Requires-Dist: ninja>=1.10; extra == "dev"
Dynamic: license-file

# Check before running
uname -a
which nvcc && nvcc --version
echo "CUDA_HOME=$CUDA_HOME"
python --version
which python


# Triton + CUDA GPU Kernels

Triton and CUDA kernels for transformer operations — RMSNorm, SwiGLU, softmax, FlashAttention-2, fp16 / int8 / int4 matmul — with PyTorch reference implementations, parametrized correctness tests, and multi-GPU benchmarks.

Supports **SM75 (Turing / T4, RTX 20xx)**, **SM80 (A100)**, **SM86 (RTX 30xx / A10)**, **SM89 (RTX 40xx / L40S)**. GPU is auto-detected at build and runtime — no manual configuration needed.

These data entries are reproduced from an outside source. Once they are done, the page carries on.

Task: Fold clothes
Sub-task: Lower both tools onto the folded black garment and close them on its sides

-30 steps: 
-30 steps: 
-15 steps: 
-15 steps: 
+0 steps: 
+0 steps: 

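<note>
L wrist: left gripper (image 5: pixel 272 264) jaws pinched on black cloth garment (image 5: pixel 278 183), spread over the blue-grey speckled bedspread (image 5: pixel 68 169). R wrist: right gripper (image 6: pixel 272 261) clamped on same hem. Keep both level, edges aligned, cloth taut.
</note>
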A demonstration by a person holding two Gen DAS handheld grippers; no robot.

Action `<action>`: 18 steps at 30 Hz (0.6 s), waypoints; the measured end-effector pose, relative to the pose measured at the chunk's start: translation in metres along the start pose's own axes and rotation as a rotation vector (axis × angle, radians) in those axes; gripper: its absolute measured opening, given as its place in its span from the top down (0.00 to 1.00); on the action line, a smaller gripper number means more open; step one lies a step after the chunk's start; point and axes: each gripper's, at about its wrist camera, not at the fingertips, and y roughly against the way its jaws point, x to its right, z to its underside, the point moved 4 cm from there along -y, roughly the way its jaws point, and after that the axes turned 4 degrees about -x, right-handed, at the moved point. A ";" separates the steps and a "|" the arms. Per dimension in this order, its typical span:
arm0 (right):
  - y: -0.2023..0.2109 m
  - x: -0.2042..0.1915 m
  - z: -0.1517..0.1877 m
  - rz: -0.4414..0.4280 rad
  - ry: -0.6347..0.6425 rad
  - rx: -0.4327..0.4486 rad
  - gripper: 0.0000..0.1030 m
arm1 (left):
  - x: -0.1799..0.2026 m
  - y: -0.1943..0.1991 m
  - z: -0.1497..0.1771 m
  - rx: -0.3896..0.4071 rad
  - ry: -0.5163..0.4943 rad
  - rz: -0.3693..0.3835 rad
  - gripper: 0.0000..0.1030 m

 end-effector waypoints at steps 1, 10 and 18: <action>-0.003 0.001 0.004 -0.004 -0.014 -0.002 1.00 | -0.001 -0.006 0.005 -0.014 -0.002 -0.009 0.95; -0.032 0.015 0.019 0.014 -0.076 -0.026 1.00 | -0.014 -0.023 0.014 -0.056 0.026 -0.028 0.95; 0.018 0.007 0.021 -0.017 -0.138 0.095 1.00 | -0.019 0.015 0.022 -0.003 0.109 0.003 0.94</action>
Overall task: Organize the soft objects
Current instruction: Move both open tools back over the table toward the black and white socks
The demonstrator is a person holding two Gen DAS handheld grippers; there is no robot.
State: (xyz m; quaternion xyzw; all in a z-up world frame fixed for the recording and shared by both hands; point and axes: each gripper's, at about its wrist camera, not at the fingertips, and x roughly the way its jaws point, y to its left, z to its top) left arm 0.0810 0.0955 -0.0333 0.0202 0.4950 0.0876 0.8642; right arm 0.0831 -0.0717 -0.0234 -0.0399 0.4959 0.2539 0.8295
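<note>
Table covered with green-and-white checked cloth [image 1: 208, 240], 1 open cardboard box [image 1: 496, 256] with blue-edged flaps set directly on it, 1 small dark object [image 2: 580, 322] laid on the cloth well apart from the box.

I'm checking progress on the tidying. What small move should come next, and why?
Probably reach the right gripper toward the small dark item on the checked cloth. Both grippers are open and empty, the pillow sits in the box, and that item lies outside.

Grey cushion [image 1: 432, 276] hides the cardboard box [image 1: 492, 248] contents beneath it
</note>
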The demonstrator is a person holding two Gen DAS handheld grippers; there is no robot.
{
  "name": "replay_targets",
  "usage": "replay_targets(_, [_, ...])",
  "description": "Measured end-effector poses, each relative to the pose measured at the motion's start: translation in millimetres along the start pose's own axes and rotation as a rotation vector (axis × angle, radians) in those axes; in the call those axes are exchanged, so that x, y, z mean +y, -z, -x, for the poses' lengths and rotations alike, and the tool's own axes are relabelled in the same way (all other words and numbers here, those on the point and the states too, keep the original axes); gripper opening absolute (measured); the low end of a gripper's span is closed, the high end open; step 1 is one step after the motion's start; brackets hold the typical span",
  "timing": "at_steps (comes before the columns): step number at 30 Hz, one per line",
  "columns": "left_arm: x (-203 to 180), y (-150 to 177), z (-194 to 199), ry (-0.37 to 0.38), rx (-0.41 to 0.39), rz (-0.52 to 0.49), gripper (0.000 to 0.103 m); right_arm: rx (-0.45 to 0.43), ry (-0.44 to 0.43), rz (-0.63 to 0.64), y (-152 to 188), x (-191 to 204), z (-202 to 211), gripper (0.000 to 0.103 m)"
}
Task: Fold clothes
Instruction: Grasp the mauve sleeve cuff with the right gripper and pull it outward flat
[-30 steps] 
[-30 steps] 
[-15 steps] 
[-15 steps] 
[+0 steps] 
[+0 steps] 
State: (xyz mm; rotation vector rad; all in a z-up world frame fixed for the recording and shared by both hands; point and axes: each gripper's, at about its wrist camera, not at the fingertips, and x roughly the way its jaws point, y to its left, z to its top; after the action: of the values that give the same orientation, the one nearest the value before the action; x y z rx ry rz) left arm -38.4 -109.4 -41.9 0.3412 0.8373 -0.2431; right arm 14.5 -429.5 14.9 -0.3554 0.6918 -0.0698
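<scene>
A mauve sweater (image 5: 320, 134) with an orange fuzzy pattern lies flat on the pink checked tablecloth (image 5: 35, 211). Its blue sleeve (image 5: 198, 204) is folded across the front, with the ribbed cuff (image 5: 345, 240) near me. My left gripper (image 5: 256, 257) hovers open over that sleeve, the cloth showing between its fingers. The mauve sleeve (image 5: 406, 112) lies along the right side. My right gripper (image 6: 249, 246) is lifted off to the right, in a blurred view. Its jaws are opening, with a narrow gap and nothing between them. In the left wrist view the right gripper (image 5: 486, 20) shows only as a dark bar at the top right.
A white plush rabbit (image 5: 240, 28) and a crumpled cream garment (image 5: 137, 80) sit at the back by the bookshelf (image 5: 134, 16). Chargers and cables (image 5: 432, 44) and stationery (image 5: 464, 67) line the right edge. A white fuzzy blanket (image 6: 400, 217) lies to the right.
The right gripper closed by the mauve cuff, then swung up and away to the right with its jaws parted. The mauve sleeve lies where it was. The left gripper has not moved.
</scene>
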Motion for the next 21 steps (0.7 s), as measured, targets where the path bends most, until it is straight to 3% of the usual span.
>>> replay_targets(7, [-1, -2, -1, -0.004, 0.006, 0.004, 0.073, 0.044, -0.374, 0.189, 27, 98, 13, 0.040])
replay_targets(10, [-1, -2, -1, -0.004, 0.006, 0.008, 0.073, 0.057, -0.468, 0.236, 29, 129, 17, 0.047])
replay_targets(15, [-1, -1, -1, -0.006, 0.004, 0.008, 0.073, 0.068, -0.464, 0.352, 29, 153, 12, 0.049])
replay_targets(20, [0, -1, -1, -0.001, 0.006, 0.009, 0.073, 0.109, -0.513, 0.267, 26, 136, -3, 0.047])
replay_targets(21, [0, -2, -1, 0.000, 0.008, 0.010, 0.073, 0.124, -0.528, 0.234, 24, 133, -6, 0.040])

> **Blog post:** [**FlashAttention, but the Actual Details**](https://blog.echen.io/p/flashattention-2-in-cute-from-scratch/) — line-by-line walkthrough of the CuTe FA2 implementation in [`cuda/flash_attn_cutlass/`](cuda/flash_attn_cutlass/), covering swizzling, tiled MMAs, online softmax, the V-copy + transpose, and at least one finding about an unused line in Tri Dao's source. The companion `scratch/` directory has standalone runnable demos for each concept ([scratch README](scratch/README.md)).

## Kernels

### Triton

| Kernel | Notes | vs PyTorch |
|---|---|---|
| RMSNorm | One row per program, `tl.sum` reduction | 3.3-4.9× |
| SwiGLU | Elementwise, flat blocks | 1.5-2.3× |
| Fused RMSNorm + SwiGLU | Single kernel; halves HBM accesses vs the two-kernel version | 3-6× (1.3-6× vs `torch.compile`) |
| Softmax | Numerically stable max-subtract | 3.5-8× (1.0-1.8× vs SDPA) |
| Naive Attention | Single-head fused `softmax(QK^T/√d)V` for short sequences | 1.0-2.5× |
| FlashAttention-2 | Batched, multi-head, optional causal masking; tiled attention with online softmax, `tl.dot`, causal early exit | **84-115% of native FA-2** (Tri Dao's CUDA, via PyTorch SDPA) |
| Tiled fp16 Matmul | 2D grid + K-loop accumulation | 0.74-1.03× of cuBLAS |
| Quantized Matmul (int8 / int4) | On-the-fly dequant; int4 with bit-packed weights and group-wise scale | 2× / 3.8× weight memory savings |

### CUDA

| Kernel | Notes |
|---|---|
| Softmax v1 | Three-pass (max → exp+sum → normalize), `float4` loads, shared-memory tree reductions |
| Softmax v2 | Single-pass register caching (Triton-style), templated unrolling. 1.0-1.3× faster than v1 |
| WMMA FlashAttention-2 | Hand-written using `nvcuda::wmma`. 4 profile-driven optimization iterations from 1.4% → 10.4% of A100 fp16 peak. See [`cuda/flash_attn/`](cuda/flash_attn/). |
| CuTe FlashAttention-2 | Production-style rewrite using CUTLASS 3.x's CuTe layout algebra. **Within ~1-15% of native FA-2** across hdim=64/128 on A100. See [`cuda/flash_attn_cutlass/`](cuda/flash_attn_cutlass/). |

## Benchmarks

A100 80GB, fp16.

### RMSNorm (batch=128)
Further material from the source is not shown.